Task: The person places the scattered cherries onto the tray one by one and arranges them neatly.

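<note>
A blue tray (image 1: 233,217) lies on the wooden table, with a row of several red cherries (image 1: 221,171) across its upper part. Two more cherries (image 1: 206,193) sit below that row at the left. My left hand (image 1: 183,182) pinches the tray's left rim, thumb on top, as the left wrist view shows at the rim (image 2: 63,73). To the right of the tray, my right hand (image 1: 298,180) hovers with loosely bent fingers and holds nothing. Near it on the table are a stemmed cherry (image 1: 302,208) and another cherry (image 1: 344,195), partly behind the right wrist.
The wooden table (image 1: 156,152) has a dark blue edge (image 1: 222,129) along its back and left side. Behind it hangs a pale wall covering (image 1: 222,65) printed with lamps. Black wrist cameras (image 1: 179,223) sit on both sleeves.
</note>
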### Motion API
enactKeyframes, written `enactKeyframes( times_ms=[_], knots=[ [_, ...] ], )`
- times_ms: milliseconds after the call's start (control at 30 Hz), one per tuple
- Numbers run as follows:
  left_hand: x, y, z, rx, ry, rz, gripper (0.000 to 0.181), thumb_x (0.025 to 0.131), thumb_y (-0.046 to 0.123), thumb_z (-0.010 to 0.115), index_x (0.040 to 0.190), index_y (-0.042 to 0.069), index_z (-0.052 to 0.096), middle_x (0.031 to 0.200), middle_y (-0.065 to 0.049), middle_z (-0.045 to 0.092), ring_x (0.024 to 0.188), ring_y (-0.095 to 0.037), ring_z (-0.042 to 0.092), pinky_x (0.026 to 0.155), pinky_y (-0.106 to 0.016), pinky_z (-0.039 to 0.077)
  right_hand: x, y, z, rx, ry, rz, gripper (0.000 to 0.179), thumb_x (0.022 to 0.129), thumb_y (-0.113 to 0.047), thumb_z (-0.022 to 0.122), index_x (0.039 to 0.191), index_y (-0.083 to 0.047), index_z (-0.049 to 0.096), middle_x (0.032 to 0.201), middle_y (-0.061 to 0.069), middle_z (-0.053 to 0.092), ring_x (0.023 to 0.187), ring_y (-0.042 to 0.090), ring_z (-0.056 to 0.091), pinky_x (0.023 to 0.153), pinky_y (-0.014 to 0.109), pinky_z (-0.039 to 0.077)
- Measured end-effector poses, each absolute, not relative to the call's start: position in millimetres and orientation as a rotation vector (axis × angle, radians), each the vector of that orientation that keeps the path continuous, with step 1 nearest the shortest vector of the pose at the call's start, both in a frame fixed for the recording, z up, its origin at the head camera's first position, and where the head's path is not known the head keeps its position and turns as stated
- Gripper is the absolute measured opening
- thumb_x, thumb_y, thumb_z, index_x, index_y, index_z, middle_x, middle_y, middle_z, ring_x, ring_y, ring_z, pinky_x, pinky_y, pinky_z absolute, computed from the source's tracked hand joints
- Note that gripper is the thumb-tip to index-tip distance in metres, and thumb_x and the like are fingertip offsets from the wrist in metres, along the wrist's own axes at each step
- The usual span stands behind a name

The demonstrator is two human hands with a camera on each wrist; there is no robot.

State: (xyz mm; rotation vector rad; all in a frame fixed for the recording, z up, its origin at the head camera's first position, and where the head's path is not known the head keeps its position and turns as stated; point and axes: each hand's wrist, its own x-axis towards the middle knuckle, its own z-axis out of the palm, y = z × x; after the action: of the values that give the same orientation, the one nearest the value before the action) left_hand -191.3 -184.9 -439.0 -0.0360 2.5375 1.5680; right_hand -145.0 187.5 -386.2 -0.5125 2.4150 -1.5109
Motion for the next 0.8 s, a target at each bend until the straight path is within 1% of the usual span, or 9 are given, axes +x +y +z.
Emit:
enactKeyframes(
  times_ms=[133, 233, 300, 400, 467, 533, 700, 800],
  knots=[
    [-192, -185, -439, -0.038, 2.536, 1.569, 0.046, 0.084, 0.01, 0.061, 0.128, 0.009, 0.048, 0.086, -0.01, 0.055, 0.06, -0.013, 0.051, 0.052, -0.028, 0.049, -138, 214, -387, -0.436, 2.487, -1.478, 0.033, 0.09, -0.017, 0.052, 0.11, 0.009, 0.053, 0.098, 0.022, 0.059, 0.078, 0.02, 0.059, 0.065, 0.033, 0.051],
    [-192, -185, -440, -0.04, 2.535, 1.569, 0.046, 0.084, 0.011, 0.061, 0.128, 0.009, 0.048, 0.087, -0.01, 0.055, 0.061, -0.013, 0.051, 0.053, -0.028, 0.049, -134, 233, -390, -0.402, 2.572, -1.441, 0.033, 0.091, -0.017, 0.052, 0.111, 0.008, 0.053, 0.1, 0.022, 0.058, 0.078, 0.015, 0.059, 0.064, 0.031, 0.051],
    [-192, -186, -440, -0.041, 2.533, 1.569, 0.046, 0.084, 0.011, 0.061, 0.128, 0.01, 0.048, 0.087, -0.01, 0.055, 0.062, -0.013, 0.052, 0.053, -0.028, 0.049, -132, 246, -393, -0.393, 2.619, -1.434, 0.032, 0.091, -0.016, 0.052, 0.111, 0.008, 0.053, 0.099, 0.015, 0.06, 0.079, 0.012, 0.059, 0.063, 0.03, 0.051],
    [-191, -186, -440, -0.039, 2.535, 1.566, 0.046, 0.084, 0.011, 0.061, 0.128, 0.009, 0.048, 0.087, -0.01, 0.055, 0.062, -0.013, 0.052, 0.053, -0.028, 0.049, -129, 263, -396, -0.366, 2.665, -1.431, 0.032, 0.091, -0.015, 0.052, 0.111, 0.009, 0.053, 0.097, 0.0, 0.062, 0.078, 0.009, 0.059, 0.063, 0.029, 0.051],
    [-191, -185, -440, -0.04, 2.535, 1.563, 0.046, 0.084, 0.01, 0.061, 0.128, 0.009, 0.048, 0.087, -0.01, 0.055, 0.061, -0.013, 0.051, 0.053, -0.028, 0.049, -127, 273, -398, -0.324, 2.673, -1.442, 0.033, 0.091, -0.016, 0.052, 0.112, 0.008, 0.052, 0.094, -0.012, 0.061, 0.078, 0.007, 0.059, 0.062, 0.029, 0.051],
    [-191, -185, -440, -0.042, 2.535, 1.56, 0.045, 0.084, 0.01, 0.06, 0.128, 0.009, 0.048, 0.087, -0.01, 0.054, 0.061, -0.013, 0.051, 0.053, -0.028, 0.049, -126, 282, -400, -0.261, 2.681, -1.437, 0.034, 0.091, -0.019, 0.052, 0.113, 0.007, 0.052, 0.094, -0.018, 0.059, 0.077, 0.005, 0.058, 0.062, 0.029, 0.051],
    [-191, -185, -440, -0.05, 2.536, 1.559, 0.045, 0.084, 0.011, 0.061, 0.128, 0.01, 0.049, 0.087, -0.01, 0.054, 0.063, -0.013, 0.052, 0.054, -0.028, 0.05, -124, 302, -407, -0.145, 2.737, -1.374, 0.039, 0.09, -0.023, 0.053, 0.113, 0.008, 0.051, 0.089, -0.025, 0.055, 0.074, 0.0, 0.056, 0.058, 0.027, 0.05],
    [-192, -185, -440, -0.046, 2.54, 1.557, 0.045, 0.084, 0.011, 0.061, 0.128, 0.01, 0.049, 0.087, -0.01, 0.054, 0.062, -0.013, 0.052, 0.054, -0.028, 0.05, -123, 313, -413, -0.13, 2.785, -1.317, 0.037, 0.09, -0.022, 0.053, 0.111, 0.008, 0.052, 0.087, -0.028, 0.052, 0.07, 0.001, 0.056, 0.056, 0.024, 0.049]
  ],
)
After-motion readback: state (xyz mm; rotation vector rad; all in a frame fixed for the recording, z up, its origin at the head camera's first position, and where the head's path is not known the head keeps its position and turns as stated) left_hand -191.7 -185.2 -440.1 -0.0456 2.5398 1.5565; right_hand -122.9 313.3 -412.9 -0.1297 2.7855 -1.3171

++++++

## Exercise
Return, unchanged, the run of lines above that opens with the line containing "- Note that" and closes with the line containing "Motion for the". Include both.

## Written solution
- Note that gripper is the thumb-tip to index-tip distance in metres, and thumb_x and the like are fingertip offsets from the wrist in metres, along the wrist's own axes at each step
- The usual span stands behind a name

The demonstrator is two human hands with a camera on each wrist; there is no robot.

State: (xyz mm; rotation vector rad; all in a frame fixed for the recording, z up, its origin at the head camera's first position, and where the head's path is not known the head keeps its position and turns as stated; point and axes: each hand's wrist, its own x-axis towards the middle knuckle, its own z-axis out of the palm, y = z × x; after the action: of the values that give the same orientation, the one nearest the value before the action) left_hand -191.3 -184.9 -439.0 -0.0360 2.5375 1.5680; right_hand -145.0 187.5 -386.2 -0.5125 2.4150 -1.5109
Motion for the next 0.8 s, a target at each bend until the straight path is within 1% of the usual span, or 9 are given, axes +x +y +z.

Work on this exercise has been completed.